Give back the line in the listing below that contains "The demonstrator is" and all remaining lines, retyped exactly, through the last line.

*** Dataset content

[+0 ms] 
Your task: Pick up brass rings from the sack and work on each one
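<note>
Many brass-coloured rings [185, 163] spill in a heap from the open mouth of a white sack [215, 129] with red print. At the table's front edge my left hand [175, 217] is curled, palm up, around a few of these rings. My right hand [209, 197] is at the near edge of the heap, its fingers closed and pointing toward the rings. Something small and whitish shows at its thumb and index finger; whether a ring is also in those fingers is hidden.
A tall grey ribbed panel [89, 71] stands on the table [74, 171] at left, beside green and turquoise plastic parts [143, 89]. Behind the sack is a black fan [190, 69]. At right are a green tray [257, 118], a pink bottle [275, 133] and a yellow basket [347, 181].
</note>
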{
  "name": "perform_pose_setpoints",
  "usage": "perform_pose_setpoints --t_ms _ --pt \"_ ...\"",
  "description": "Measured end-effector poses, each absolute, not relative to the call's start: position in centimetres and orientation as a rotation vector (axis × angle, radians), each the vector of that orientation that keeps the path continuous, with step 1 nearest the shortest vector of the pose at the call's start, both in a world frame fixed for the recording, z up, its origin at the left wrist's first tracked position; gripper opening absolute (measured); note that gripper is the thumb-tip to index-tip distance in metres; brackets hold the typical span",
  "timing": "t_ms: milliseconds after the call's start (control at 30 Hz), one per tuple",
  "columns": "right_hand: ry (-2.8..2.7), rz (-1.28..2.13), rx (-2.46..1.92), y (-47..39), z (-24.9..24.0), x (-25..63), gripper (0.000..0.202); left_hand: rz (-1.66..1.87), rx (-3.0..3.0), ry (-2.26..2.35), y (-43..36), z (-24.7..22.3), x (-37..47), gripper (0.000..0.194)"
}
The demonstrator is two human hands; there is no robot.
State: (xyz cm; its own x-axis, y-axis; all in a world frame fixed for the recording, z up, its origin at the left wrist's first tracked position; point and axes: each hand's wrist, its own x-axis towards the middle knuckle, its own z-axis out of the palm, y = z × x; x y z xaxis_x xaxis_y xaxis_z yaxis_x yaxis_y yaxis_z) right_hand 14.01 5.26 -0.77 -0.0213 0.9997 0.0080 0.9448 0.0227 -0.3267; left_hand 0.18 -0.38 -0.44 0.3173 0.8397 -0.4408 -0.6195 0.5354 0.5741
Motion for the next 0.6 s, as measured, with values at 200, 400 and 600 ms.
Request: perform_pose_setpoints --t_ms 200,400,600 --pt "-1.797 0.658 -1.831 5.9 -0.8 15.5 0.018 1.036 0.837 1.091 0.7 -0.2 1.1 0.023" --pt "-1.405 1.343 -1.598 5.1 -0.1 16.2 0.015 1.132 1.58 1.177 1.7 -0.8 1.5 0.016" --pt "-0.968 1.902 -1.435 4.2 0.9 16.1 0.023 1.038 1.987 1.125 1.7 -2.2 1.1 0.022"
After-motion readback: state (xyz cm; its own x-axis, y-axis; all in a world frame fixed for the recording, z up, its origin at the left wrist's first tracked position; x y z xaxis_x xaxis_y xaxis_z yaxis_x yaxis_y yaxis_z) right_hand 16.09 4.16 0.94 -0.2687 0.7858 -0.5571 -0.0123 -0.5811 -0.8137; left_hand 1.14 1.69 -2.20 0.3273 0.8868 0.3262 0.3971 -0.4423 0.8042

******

__Completed task__.
The demonstrator is two human hands; there is no robot.
State: (xyz cm; its own x-axis, y-axis; all in a world frame fixed for the recording, z up, its origin at the left wrist's first tracked position; point and axes: each hand's wrist, its own x-axis towards the middle knuckle, its own z-axis out of the palm, y = z × x; x y z xaxis_x xaxis_y xaxis_z yaxis_x yaxis_y yaxis_z) right_hand 14.01 5.26 -0.77 -0.0213 0.9997 0.0080 0.9448 0.0227 -0.3267; left_hand 0.18 -0.38 -0.44 0.3173 0.8397 -0.4408 -0.6195 0.5354 0.5741
Motion for the next 0.6 s, as measured, with values at 200, 400 and 600 ms.
Request: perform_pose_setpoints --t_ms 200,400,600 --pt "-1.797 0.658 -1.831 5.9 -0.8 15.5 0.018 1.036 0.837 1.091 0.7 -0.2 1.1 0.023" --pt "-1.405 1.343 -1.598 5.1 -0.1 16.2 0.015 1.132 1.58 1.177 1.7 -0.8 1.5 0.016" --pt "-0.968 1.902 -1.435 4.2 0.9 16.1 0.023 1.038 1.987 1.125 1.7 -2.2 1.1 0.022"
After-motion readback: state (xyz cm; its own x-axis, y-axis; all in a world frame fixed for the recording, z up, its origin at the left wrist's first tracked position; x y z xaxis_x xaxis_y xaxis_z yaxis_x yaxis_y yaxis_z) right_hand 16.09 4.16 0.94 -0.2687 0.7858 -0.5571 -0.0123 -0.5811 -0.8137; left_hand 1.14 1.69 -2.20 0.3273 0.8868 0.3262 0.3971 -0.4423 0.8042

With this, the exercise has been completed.